3 Simple Steps to Take
1. Audit Vulnerabilities
- Begin by gathering your crisis communications team, which should contain your CEO, top PR executives, legal counsel and department heads. Once assembled, take the time to frankly and openly brainstorm potential crises. Plaxen’s 10 crisis categories range from natural crisis such as a hurricane or earthquake to a confrontation crisis such as an altercation, to technological crisis like a loss of power, and beyond. Many of these events may seem unlikely, so it is helpful to perform risk assessment matrix (see below). The matrix is a fluid exercise, subject to changes over time as the event gets closer or updated information, such as increasing negative discourse on social media or impending weather systems.
2. Create a Plan
- Identify spokespeople. While you may have a primary spokesperson, such as your CEO or top PR executive, you may enlist an alternative mouthpiece based on the nature of the crisis. For example, in the event of a bankruptcy, a chief financial officer may be the best representative. Remember that during crises, your team must transform into customer service experts, rather than marketers. Consider hiring a customer service consultant or finding online courses to sharpen this skillset.
- Establish monitoring & notification systems. To quote Digital Marketer Kim Garst, “Conversations are happening, whether you’re there or not.” Even if you do not host on every social channel, you should be following the conversation surrounding your brand and event. Research monitoring platforms such as Hootsuite, a free platform, and Mention.com, which can even share sentiment analysis surrounding mentions.
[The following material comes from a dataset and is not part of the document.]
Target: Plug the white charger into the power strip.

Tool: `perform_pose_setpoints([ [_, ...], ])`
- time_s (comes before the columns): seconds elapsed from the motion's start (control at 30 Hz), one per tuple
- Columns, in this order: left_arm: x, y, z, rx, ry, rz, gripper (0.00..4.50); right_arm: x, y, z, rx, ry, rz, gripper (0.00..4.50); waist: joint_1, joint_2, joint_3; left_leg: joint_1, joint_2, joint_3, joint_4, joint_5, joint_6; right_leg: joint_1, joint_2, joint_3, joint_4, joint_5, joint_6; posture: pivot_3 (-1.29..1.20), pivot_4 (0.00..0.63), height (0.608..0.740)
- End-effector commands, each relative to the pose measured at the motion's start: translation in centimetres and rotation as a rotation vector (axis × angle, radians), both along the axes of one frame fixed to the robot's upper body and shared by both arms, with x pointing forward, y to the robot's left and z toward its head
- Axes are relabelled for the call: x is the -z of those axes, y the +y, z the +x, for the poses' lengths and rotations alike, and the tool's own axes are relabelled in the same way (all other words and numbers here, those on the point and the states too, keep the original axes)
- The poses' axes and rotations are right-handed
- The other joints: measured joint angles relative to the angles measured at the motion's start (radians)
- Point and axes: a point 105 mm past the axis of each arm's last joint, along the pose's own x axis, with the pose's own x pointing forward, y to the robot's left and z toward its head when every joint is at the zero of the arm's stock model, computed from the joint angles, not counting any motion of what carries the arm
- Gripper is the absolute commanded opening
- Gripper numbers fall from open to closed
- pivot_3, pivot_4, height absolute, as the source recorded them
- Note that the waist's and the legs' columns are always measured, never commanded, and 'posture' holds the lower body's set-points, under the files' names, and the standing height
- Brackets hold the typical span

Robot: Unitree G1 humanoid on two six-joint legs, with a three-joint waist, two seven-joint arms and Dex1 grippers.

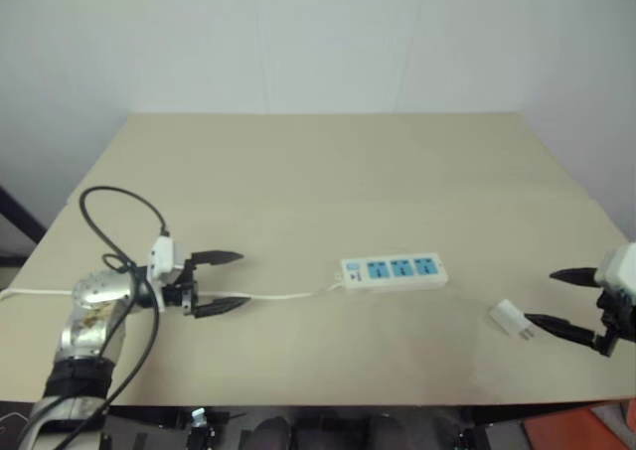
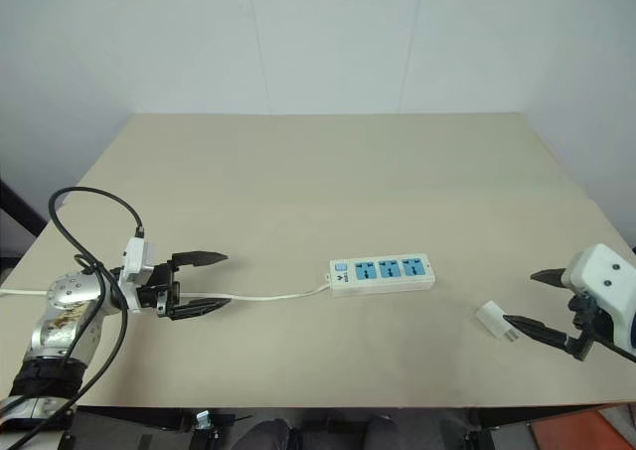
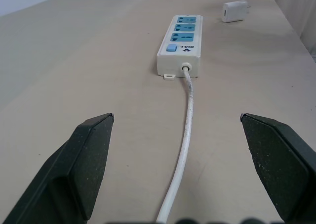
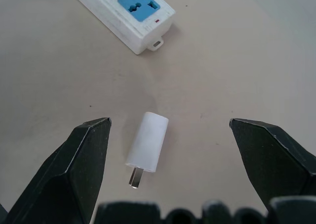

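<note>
Left eye view: one charger (image 1: 511,319), three sockets (image 1: 400,268).

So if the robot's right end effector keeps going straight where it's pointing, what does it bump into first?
Probably the white charger: it lies on the table between the open fingers of the right end effector, just ahead. The power strip is farther along.

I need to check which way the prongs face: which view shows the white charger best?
The right wrist view: the white charger lies large between the open right gripper fingers, prongs toward the camera. The head views show it small beside that gripper; the left wrist view shows it far beyond the power strip.
</note>
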Motion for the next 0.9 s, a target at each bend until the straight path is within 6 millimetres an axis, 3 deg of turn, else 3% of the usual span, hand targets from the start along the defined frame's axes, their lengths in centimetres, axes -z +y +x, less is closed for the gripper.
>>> perform_pose_setpoints([
  [0.03,-0.9,0.8,0.1,-0.015,-0.039,0.012,4.47,-1.2,0.0,-0.2,-0.003,-0.048,-0.012,4.5,0.0,0.0,0.0,0.0,0.0,0.0,0.0,0.0,0.0,0.0,0.0,0.0,0.0,0.0,0.0,0.0,0.15,0.74],
  [0.6,-0.9,0.3,0.4,-0.01,-0.038,-0.007,4.47,-1.1,0.5,-0.4,-0.019,-0.048,0.012,4.5,0.002,0.0,0.0,0.0,0.0,0.0,0.0,0.0,0.0,0.0,0.0,0.0,0.0,0.0,0.0,0.0,0.15,0.74],
  [0.73,-0.5,-1.9,1.2,0.032,-0.037,-0.054,4.47,-1.1,1.0,-0.2,-0.025,-0.064,0.03,4.5,0.004,0.0,0.0,0.0,0.0,0.0,0.0,0.0,0.0,0.0,0.0,0.0,0.0,0.0,0.0,0.0,0.15,0.74],
  [0.9,0.4,-6.8,3.6,0.096,-0.078,-0.122,4.47,-1.3,1.9,0.2,-0.034,-0.097,0.05,4.5,0.011,-0.002,0.001,0.0,-0.001,0.0,0.001,0.0,0.0,0.002,0.0,-0.001,-0.001,0.001,0.001,0.0,0.15,0.74],
])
Then, solidify your system for real-time alerts, be it chatbots, SMS messaging, push notifications from your app and even your speakers themselves.
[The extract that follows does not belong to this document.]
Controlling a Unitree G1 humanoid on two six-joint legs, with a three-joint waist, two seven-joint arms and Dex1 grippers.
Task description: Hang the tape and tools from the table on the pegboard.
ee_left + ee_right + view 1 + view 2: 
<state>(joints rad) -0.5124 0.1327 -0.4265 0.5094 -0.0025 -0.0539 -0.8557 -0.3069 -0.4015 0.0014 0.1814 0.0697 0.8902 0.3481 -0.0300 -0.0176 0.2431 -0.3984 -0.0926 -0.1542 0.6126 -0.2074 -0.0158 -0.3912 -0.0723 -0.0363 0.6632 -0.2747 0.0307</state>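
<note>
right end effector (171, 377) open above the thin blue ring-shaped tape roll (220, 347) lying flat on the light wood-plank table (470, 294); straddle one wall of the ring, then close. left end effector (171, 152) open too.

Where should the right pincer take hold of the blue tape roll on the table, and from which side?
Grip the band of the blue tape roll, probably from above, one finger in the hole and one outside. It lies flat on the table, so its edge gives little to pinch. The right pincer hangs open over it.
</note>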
- Create holding statements. In the event of a crisis, you will likely be unable to supply all the answers at once. Consult with your legal team to craft pre-approved holding statements, vague enough to cover multiple situations, which will reassure your attendees until you provide further updates. For example, “We have implemented our crisis response plan, which places the highest priority on the health and safety of our guests and staff.” If you’d rather not post on social, your holding statements can re-direct to your website or announce that you will be emailing attendees with updates.
3. Know Your Plan
- “Fear is healthier than ego.” A realistic grasp on what could harm your event, affect your attendees and damage your brand should spark action. Yet laying the foundation for crisis communications is not enough. It is imperative that responsibilities are clearly delegated ahead of time and the plan is strategically shared so that your team can hit the ground running.
Social Guidelines: Who, What, When, Where and Why
As you incorporate social media into your crisis plan and make decisions in the moment, determine who will speak on behalf of the organization, what they will say, where they will communicate, when & how often will they share, and why they would speak at all.
- Reason: First, verify the volume and legitimacy of the crisis itself. Confirm its source and scope. Plaxen notes, “The hardest part of crisis communications is knowing when not to speak.”
- Reaction: If responding, gauge the appropriate reaction by determining your target audience, clarifying the information or answers you wish to convey and striking an appropriate tone, neither overreacting nor minimizing.
- Response: Consider your platform. Are you replying to one or multiple users? Is this best posted on social media for the public, or simply as a direct message to a disgruntled guest?
With thorough prep work, methodical decision-making and confident communications, your social channels can serve as a key asset, rather than a liability, to address a crisis.